**INSTRUCTIONS TO FOLLOW:** For the listing below, return the line containing "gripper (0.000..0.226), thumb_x", the line containing "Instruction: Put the", and all lines in between, exactly as written and nothing else.
===============
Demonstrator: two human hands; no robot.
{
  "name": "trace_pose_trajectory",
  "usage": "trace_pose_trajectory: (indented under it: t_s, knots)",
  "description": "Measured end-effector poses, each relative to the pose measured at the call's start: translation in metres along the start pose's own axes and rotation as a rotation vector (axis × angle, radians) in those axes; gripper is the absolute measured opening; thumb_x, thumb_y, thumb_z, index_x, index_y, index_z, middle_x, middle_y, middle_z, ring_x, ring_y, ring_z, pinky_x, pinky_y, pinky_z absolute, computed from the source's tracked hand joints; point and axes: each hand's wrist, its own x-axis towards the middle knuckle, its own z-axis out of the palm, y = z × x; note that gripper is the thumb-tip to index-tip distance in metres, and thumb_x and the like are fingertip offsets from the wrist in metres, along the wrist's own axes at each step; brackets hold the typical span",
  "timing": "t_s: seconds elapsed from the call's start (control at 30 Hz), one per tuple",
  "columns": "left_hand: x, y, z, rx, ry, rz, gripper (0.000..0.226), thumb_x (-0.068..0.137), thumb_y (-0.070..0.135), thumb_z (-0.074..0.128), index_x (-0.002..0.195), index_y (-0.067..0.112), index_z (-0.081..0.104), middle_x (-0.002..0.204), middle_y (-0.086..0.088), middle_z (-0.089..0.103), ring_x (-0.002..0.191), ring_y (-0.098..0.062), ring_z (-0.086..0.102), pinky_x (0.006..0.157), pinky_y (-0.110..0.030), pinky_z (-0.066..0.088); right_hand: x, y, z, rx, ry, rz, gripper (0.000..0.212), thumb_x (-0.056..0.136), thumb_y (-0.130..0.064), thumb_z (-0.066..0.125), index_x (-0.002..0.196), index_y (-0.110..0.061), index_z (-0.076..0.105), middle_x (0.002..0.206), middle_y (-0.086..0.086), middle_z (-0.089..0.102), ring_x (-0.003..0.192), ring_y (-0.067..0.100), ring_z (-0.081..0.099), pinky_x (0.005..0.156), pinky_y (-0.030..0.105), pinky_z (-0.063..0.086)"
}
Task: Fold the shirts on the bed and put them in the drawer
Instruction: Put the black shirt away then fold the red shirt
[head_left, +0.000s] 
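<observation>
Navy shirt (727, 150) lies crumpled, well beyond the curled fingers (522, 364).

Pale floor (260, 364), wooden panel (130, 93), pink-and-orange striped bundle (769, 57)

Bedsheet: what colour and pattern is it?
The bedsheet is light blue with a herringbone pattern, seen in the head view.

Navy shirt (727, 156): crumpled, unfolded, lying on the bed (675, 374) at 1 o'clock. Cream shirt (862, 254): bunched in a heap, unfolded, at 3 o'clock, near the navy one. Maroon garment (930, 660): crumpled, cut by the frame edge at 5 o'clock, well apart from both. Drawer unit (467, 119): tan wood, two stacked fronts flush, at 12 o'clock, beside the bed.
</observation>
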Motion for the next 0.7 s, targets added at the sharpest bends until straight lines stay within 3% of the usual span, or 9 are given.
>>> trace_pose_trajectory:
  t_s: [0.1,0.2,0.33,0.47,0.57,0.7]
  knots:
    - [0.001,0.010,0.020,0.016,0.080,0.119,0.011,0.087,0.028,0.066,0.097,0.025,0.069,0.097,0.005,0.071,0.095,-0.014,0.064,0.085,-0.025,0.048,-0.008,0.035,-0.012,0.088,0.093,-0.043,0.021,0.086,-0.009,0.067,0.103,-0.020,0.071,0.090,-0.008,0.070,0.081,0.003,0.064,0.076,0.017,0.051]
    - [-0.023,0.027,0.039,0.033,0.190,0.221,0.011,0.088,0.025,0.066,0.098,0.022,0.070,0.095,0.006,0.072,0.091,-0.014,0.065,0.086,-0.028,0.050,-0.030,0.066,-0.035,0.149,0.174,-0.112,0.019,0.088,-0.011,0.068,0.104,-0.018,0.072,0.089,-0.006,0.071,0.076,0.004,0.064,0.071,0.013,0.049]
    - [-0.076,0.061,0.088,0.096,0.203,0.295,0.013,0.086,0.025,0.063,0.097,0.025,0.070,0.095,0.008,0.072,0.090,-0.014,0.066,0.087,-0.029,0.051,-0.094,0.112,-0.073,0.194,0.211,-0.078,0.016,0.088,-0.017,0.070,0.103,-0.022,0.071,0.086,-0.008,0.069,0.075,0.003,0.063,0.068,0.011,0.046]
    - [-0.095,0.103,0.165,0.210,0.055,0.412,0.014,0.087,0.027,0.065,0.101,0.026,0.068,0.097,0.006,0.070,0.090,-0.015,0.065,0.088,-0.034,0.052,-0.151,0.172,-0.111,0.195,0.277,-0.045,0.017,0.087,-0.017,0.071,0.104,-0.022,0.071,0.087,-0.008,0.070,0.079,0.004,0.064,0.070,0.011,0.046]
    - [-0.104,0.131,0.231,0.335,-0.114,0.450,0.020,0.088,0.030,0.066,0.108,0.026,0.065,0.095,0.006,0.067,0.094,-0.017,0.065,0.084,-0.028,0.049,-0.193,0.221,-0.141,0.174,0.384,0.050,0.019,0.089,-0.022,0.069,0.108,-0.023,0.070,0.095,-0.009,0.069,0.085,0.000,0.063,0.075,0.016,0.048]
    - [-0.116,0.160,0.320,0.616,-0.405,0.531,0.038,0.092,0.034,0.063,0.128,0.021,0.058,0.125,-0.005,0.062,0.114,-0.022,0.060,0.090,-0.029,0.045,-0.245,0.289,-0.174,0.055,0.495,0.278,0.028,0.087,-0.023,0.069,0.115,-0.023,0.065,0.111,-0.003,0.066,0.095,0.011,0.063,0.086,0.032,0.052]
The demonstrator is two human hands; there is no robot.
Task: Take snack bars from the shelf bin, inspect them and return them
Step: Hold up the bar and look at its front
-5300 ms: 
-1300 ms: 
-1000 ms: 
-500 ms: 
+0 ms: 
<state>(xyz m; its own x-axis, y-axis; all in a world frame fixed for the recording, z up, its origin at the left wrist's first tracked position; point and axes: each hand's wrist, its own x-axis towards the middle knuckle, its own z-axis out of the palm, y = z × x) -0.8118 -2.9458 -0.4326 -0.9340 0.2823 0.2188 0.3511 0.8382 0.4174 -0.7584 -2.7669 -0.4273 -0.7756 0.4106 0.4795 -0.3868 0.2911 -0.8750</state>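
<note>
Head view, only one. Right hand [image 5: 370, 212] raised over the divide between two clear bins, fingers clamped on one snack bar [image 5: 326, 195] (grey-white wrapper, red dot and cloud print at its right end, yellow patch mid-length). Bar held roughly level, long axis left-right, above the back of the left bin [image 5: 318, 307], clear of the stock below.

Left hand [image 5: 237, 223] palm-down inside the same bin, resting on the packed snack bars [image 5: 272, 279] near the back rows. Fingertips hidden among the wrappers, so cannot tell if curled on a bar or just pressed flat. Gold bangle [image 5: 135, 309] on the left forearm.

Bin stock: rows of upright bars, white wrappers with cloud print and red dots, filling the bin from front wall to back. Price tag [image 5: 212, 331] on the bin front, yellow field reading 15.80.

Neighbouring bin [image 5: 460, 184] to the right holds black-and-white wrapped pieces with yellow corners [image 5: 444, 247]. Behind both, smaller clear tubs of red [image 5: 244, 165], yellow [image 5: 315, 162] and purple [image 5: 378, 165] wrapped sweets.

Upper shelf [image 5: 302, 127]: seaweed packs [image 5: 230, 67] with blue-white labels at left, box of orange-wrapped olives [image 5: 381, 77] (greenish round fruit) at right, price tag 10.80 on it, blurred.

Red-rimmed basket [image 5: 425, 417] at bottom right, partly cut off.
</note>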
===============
**RESPONSE TO THIS TASK:**
  "columns": "left_hand: x, y, z, rx, ry, rz, gripper (0.000..0.226), thumb_x (-0.068..0.137), thumb_y (-0.070..0.135), thumb_z (-0.074..0.128), index_x (-0.002..0.195), index_y (-0.067..0.112), index_z (-0.081..0.104), middle_x (-0.002..0.204), middle_y (-0.086..0.088), middle_z (-0.089..0.103), ring_x (-0.002..0.191), ring_y (-0.098..0.062), ring_z (-0.086..0.102), pinky_x (0.006..0.157), pinky_y (-0.110..0.030), pinky_z (-0.066..0.088); right_hand: x, y, z, rx, ry, rz, gripper (0.000..0.212), thumb_x (-0.056..0.136), thumb_y (-0.130..0.064), thumb_z (-0.066..0.125), index_x (-0.002..0.196), index_y (-0.110..0.061), index_z (-0.076..0.105), middle_x (0.002..0.206), middle_y (-0.086..0.086), middle_z (-0.089..0.102), ring_x (-0.003..0.192), ring_y (-0.067..0.100), ring_z (-0.081..0.099), pinky_x (0.005..0.156), pinky_y (-0.030..0.105), pinky_z (-0.063..0.086)"
}
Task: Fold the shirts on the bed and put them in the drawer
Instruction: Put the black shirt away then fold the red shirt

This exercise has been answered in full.